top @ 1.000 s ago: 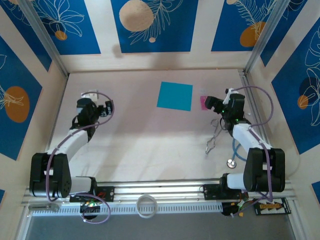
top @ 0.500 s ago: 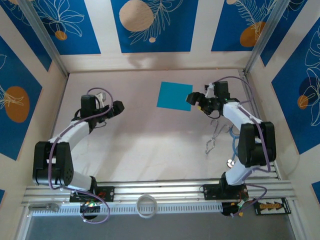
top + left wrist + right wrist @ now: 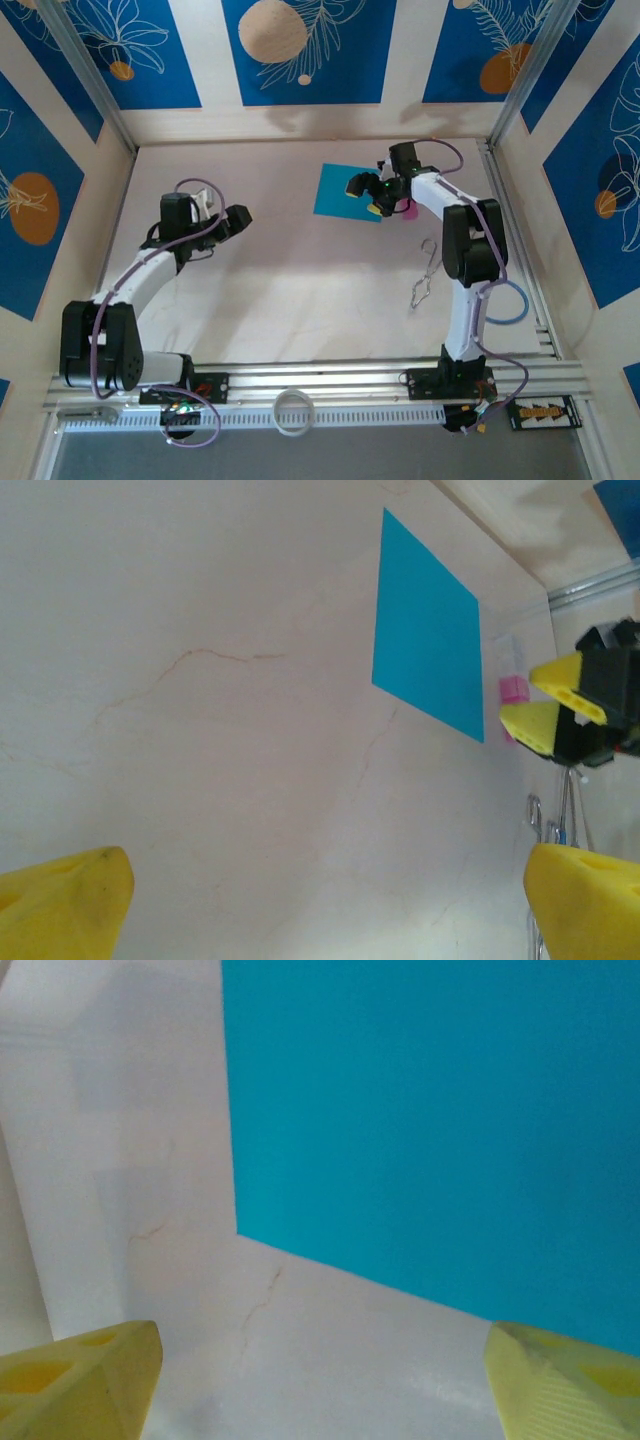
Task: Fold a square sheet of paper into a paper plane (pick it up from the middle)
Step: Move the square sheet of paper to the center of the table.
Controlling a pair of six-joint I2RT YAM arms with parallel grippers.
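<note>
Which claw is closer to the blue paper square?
The right gripper, open at the edge of the square sheet of paper; the left gripper sits well apart from it.

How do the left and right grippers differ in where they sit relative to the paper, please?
The right gripper hovers over the paper's right side; the left gripper hangs well off to its left. The right arm reaches far out; the left arm is bent. Both grippers are open and empty.
</note>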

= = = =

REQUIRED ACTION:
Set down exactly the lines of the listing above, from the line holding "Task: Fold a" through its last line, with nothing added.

REPLY:
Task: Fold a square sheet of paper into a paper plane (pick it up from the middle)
Step: Move the square sheet of paper to the center of the table.
Controlling a pair of six-joint I2RT YAM arms with parallel grippers.
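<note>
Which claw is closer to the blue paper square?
The right gripper, open at the edge of the square sheet of paper; the left gripper sits well apart from it.

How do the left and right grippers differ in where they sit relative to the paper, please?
The right gripper hovers over the paper's right side; the left gripper hangs well off to its left. The right arm reaches far out; the left arm is bent. Both grippers are open and empty.
</note>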

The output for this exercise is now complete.